-- PROBLEM DETAILS --
From top to bottom, print the listing word for word and skip any pictures it contains.

-- DATA SEGMENT --
——

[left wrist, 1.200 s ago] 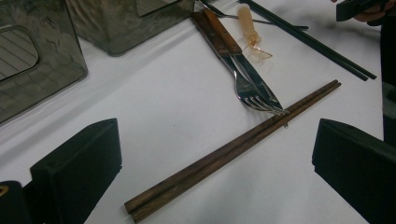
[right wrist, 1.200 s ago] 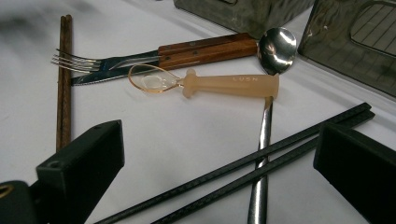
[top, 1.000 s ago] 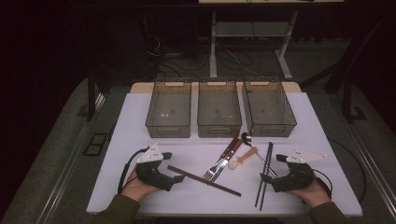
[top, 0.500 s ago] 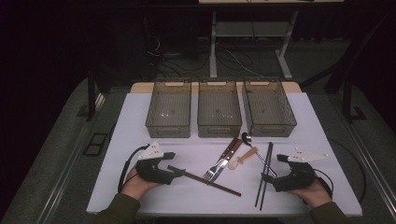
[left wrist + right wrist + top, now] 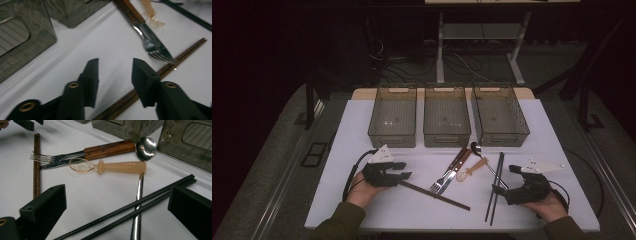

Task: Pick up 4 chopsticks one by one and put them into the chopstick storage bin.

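Note:
My left gripper point(image 5: 405, 176) point(image 5: 114, 75) sits at the near-left end of a pair of brown chopsticks point(image 5: 437, 196) point(image 5: 180, 56). Its jaws have just been closing; the sticks' end lies between them, close under the right jaw, and the pads are not pressing on it. A fork point(image 5: 156, 51) and a knife with wooden handles point(image 5: 110, 148) lie side by side at mid-table. An amber plastic spoon point(image 5: 120, 166) and a metal spoon point(image 5: 145, 146) lie beside them. My right gripper point(image 5: 500, 189) point(image 5: 117, 203) is open wide, straddling a pair of black chopsticks point(image 5: 140, 206) without touching them.
Three smoky see-through bins point(image 5: 393, 117) point(image 5: 446, 116) point(image 5: 499, 115) stand in a row at the back of the white table point(image 5: 542, 142). A table frame and cables sit in the dark beyond. The cutlery lies crowded between my two hands.
My left gripper has slid right onto the brown chopsticks' end and its jaws have narrowed. The right gripper has stayed put.

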Demonstrator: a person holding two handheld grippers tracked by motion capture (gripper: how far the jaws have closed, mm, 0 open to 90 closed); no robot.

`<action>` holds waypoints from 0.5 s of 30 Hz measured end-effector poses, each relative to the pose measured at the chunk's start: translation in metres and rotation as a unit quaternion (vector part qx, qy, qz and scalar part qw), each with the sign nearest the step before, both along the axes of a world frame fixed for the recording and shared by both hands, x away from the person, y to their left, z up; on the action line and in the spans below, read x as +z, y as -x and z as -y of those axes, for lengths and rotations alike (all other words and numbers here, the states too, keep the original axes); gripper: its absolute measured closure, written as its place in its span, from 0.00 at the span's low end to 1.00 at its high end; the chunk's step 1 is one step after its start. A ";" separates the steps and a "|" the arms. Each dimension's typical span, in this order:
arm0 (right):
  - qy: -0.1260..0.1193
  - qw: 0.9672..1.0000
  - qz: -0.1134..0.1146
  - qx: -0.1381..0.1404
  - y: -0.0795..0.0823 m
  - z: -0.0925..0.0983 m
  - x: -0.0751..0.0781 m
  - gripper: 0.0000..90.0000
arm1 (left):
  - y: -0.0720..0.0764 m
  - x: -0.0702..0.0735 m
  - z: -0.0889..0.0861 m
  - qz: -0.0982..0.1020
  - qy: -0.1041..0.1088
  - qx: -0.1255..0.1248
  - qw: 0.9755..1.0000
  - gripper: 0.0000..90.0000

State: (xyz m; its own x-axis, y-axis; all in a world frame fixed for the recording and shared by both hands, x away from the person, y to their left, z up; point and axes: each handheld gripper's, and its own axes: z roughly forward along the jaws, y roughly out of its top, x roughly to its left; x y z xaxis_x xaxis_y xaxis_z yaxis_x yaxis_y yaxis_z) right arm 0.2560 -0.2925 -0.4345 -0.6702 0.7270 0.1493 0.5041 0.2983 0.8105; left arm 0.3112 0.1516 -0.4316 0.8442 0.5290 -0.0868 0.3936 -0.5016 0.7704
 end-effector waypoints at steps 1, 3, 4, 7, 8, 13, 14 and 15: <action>-0.001 1.000 -0.001 -0.001 0.000 0.000 0.000 0.02 | -0.002 -0.001 0.001 0.001 -0.006 0.001 1.000 0.71; 0.001 1.000 0.001 -0.001 0.001 -0.001 0.000 0.02 | -0.005 -0.002 0.003 0.000 -0.015 0.002 1.000 0.79; 0.000 1.000 0.001 0.000 0.001 -0.001 0.000 0.02 | -0.006 -0.002 0.003 0.000 -0.017 0.003 1.000 0.81; 0.002 1.000 0.000 -0.001 0.000 -0.001 -0.001 0.02 | -0.009 -0.004 0.002 -0.008 -0.025 0.001 1.000 0.89; 0.003 1.000 0.000 0.000 0.000 -0.001 -0.001 0.02 | -0.009 -0.006 0.003 -0.013 -0.029 0.001 1.000 0.92; 0.004 1.000 0.000 0.002 0.000 -0.003 -0.001 0.02 | -0.010 -0.007 0.000 -0.026 -0.038 -0.004 0.999 0.99; 0.005 1.000 0.000 0.003 0.000 -0.003 -0.001 0.02 | -0.010 -0.007 0.000 -0.026 -0.045 -0.007 0.999 0.99; 0.005 1.000 -0.001 0.003 0.000 -0.003 -0.001 0.02 | -0.010 -0.008 0.000 -0.026 -0.047 -0.009 0.998 0.99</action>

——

-- RESPONSE AREA --
[left wrist, 1.200 s ago] 
[right wrist, 1.200 s ago] 
[top, 1.000 s ago] 
[top, 0.500 s ago] 
[left wrist + right wrist + top, now] 

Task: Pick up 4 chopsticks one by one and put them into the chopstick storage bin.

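Note:
My left gripper point(image 5: 405, 176) point(image 5: 114, 75) sits at the near-left end of a pair of brown chopsticks point(image 5: 437, 196) point(image 5: 180, 56). Its jaws have just been closing; the sticks' end lies between them, close under the right jaw, and the pads are not pressing on it. A fork point(image 5: 156, 51) and a knife with wooden handles point(image 5: 110, 148) lie side by side at mid-table. An amber plastic spoon point(image 5: 120, 166) and a metal spoon point(image 5: 145, 146) lie beside them. My right gripper point(image 5: 500, 189) point(image 5: 117, 203) is open wide, straddling a pair of black chopsticks point(image 5: 140, 206) without touching them.
Three smoky see-through bins point(image 5: 393, 117) point(image 5: 446, 116) point(image 5: 499, 115) stand in a row at the back of the white table point(image 5: 542, 142). A table frame and cables sit in the dark beyond. The cutlery lies crowded between my two hands.
My left gripper has slid right onto the brown chopsticks' end and its jaws have narrowed. The right gripper has stayed put.
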
Demonstrator: a person holding two handheld grippers tracked by motion capture (gripper: how far the jaws have closed, mm, 0 open to 90 closed); no robot.

`<action>` holds waypoints from 0.5 s of 30 Hz measured end-effector poses, each relative to the pose measured at the chunk's start: translation in metres and rotation as a unit quaternion (vector part qx, qy, qz and scalar part qw), each with the sign nearest the step before, both along the axes of a world frame fixed for the recording and shared by both hands, x away from the person, y to their left, z up; on the action line and in the spans below, read x as +z, y as -x and z as -y of those axes, for lengths and rotations alike (all other words and numbers here, the states too, keep the original axes); gripper: its absolute measured closure, written as its place in its span, from 0.00 at the span's low end to 1.00 at its high end; the chunk's step 1 is one step after its start. A ";" separates the steps and a "|" the arms. Each dimension's typical span, in this order:
arm0 (right):
  - qy: -0.1260..0.1193
  - qw: 0.9672..1.0000
  - qz: -0.1134..0.1146
  - qx: -0.1381..0.1404
  - y: -0.0795..0.0823 m
  - z: -0.0925..0.0983 m
  - x: -0.0751..0.0781 m
  - gripper: 0.0000..90.0000
arm1 (left):
  - y: -0.0720..0.0764 m
  - x: -0.0702..0.0735 m
  - z: -0.0889..0.0861 m
  - qz: -0.0982..0.1020
  - qy: -0.1041..0.1088
  - qx: -0.1255..0.1248
  - qw: 0.9755..1.0000
  - gripper: 0.0000..90.0000

State: (xyz m; its own x-axis, y-axis; all in a world frame fixed for the recording and shared by both hands, x away from the person, y to their left, z up; point and axes: each handheld gripper's, and its own axes: z roughly forward along the jaws, y roughly out of its top, x roughly to its left; x y z xaxis_x xaxis_y xaxis_z yaxis_x yaxis_y yaxis_z) right arm 0.2560 -0.2925 -0.4345 -0.6702 0.7270 0.1493 0.5041 0.2983 0.8105; left arm 0.3112 0.1516 -0.4316 0.8442 0.5290 -0.0868 0.3936 -0.5016 0.7704
 end-effector waypoints at steps 1, 3, 4, 7, 8, 13, 14 and 15: <action>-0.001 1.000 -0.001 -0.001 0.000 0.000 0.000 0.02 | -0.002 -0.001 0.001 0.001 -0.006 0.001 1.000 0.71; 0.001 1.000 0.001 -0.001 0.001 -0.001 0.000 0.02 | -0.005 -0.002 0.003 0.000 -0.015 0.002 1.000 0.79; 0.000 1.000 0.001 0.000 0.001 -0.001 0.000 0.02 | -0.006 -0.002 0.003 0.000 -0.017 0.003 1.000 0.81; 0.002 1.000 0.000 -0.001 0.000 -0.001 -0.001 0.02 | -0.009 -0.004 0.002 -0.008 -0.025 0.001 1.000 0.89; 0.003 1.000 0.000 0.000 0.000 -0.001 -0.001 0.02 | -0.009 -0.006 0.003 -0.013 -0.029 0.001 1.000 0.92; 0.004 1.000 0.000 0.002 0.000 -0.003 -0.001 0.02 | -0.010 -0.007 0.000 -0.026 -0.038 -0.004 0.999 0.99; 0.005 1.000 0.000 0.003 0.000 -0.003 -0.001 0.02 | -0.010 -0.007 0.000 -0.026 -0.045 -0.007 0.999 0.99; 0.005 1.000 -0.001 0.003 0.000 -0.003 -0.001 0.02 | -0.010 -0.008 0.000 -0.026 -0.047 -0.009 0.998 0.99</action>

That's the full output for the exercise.